The study provides new evidence that HDV infection does not negatively impact post-transplant outcomes, challenging prior assumptions.

## Key findings

- HDV infection was not associated with worse post-transplant outcomes compared to HBV alone.
- Chronic kidney disease at the time of transplantation was the strongest predictor of mortality and clinical events.
- HBV-infected patients experienced more hepatic and extrahepatic clinical events than HBV/HDV-infected patients.

## Abstract

Patients with HBV and HBV/HDV infection were compared in terms of clinical outcomes after liver transplantation in a long-term follow-up.

In a multicenter retrospective study, the patients, who had received liver transplants for HBV chronic liver disease, were enrolled in a long-term follow-up (1–20 years). The primary outcome was overall survival, the secondary outcome occurrence of clinical events.

A total of 257 patients were enrolled, 95 with HBV (HBV group) and 162 with HBV/HDV (HBV/HDV group) infection. Overall, 31 patients died in the follow-up, most frequently due to extrahepatic events. Overall mortality was similar between the two groups (15.8% in HBV vs 9.9% in HBV/HDV group), while deaths from hepatic events were more frequent in the first group (7.4 vs. 1.2%, p = 0.014). In multivariable logistic regression analysis only a history of chronic kidney disease (CKD) at the time of transplantation emerged as independent factor associated with death (OR 7.027, 95% CI 2.068–23.876; p = 0.002).

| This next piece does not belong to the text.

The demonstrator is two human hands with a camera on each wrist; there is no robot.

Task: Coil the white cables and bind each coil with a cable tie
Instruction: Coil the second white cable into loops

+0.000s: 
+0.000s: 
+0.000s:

Overall, 84 patients experienced at least one clinical event, mainly onset of renal failure (57 cases), cancer (32) and hepatic clinical (19). Compared with HBV/HDV group, clinical events occurred more frequently in HBV group (44.2 vs. 25.9%; p = 0.003), both hepatic and extrahepatic (11.6 vs. 4.9%, p = 0.050; 35.8 vs. 23.5%, p = 0.034, respectively). In multivariable logistic regression analysis, HBV group (OR 2.243, 95% CI 1.172–4.293; p = 0.015) and CKD at the time of transplantation were associated to the occurrence of clinical events (OR 8.890, 95% CI 2.373–33.306; p = 0.001).

In this long-term follow-up study, HDV infection was not associated to a worsen post-transplant outcomes, while chronic kidney disease at transplantation emerged as the strongest predictor of mortality and clinical events.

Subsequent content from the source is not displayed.